Quando Julia o olhava agora não sabia o que lhe tinha despertado uma paixão tão violenta por ele. A ideia de ter relações sexuais com Michael causava-lhe náuseas. Felizmente, ele sentia-se muito confortável no quarto que ela lhe tinha mobilado. Não era homem para quem o sexo fosse importante e ficou aliviado quando descobriu que Julia já não lhe fazia exigências. Pensava, com satisfação, que o nascimento do bebé a acalmara, tinha de admitir que havia pensado nisso, e só lamentava não terem tido um filho mais cedo. Quando, em duas ou três ocasiões, mais por delicadeza do que por desejo, sugerira que deviam retomar as suas relações maritais e ela se desculpara, dizendo que estava cansada, indisposta ou que tinha dois espetáculos no dia seguinte, para não falar de uma prova de manhã, ele aceitou a situação com serenidade. Julia tinha-se tornado uma pessoa de trato muito mais fácil, já não fazia cenas e ele sentia-se mais feliz do que nunca. Fizera um casamento perfeitamente satisfatório e, quando olhava para os casamentos dos outros, não podia deixar de concluir que tinha sido um felizardo. Julia era uma pessoa excelente e inteligente, esperta como um alho, podia-se conversar com ela sobre qualquer assunto. A melhor companheira que um tipo podia arranjar, meu caro. Não se importava de admitir que preferia passar um dia sozinho com ela do que ir jogar uma partida de golfe.

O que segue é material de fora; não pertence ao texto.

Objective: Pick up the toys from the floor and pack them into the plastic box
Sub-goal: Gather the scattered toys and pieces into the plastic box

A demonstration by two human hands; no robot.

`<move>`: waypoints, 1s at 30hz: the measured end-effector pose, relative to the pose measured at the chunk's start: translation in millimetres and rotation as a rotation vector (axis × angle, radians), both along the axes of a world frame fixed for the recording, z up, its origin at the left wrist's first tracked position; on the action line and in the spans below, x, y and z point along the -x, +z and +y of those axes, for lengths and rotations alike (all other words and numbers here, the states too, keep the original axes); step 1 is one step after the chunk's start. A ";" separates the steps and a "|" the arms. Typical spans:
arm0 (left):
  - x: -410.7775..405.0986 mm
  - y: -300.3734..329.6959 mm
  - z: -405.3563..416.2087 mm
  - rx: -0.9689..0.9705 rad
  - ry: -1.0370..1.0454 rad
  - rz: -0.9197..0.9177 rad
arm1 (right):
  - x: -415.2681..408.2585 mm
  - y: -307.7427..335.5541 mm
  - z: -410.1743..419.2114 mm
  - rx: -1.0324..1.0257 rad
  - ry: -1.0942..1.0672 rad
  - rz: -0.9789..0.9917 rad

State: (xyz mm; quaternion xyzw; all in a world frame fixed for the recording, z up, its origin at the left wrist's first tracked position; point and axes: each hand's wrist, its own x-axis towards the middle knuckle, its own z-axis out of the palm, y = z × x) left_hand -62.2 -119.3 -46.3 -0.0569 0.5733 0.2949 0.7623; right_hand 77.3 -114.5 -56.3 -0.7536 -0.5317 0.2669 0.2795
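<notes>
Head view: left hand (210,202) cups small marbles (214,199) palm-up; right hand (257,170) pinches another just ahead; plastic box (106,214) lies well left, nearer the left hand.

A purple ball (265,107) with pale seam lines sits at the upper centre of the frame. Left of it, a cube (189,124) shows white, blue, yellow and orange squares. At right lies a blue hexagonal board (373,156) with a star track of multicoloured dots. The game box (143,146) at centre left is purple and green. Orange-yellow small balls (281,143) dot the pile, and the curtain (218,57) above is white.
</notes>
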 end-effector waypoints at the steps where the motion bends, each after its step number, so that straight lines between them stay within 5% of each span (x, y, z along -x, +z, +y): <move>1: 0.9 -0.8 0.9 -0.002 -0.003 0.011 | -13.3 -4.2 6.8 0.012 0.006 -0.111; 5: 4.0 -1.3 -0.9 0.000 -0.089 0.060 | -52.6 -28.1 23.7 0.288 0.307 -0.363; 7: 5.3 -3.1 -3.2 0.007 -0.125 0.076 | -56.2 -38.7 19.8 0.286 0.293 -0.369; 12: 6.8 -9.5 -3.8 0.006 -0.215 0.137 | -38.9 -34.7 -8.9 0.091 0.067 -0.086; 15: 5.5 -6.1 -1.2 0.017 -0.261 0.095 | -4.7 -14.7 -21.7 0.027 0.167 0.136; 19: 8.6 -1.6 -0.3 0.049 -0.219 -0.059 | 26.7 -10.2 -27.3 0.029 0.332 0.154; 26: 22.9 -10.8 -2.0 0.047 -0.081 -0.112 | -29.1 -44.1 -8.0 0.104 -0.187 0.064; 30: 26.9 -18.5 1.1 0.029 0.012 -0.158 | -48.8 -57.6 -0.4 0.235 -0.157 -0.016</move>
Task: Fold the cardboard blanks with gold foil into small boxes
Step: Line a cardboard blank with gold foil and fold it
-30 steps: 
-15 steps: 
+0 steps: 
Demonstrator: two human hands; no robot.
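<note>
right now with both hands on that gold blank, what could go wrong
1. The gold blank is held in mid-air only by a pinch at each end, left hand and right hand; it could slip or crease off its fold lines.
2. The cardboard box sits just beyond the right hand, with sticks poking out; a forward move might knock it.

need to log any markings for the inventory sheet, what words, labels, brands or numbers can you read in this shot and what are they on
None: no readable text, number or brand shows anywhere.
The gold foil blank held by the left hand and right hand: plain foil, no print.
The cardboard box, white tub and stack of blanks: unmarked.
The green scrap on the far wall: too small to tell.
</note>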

Julia ficou surpreendida ao descobrir em si um estranho sentimento de piedade por ele porque já não o amava. Era uma mulher complacente e compreendia que seria para ele um amargo golpe se alguma vez suspeitasse do pouco que significava para ela. Continuava a lisonjeá-lo. Apercebeu-se de que há muito tempo que ele se habituara a escutar com satisfação os elogios dela ao seu nariz perfeito e aos seus belos olhos. Secretamente, divertia-se com a sua credulidade. Adulava-o abertamente. Mas agora olhava com mais frequência para a sua boca de lábios finos. Estava a ficar mais feia com a idade e, quando ele fosse velho, não passaria de um traço inexpressivo e sem alma. A sua obsessão com a poupança, que nos primeiros tempos ela tinha considerado uma característica engraçada e até comovente, causava-lhe agora repugnância. Quando as pessoas estavam em dificuldades, o que no teatro era frequente, Michael oferecia-lhes simpatia e palavras de consolação mas quase nunca dinheiro. Julgava-se extraordinariamente generoso quando abria mão de um guinéu e uma nota de cinco libras era para ele o auge da generosidade. Não tardara a descobrir que Julia geria a casa com prodigalidade e, insistindo em libertá-la dessa preocupação, assumiu ele próprio essa responsabilidade. A partir desse momento, nunca mais houve dinheiro mal gasto. Todas as despesas eram justificadas até ao último tostão. Julia admirava-se que os criados não se despedissem. Não o faziam porque Michael era de uma extrema simpatia para com todos eles. Com os seus modos calorosos, joviais e afáveis levava-os a sentirem-se ansiosos por lhe agradar e a cozinheira tinha rejubilado, tanto como ele, quando descobriu um talho onde conseguia a carne mais barata dois dinheiros por quilo do que nos outros. Julia não podia deixar de rir quando pensava no estranho contraste entre a sua obsessão com a poupança e as criaturas irreverentes e gastadoras que ele tão bem retratava em cena. Pensava com frequência que ele era incapaz de um gesto de generosidade; e agora, como se fosse a coisa mais natural do mundo, estava pronto a abdicar das suas próprias aspirações para que ela pudesse ter a sua oportunidade. Ficou demasiado comovida para falar. Censurou-se amargamente por todos os pensamentos hostis que há tanto tempo alimentava contra ele.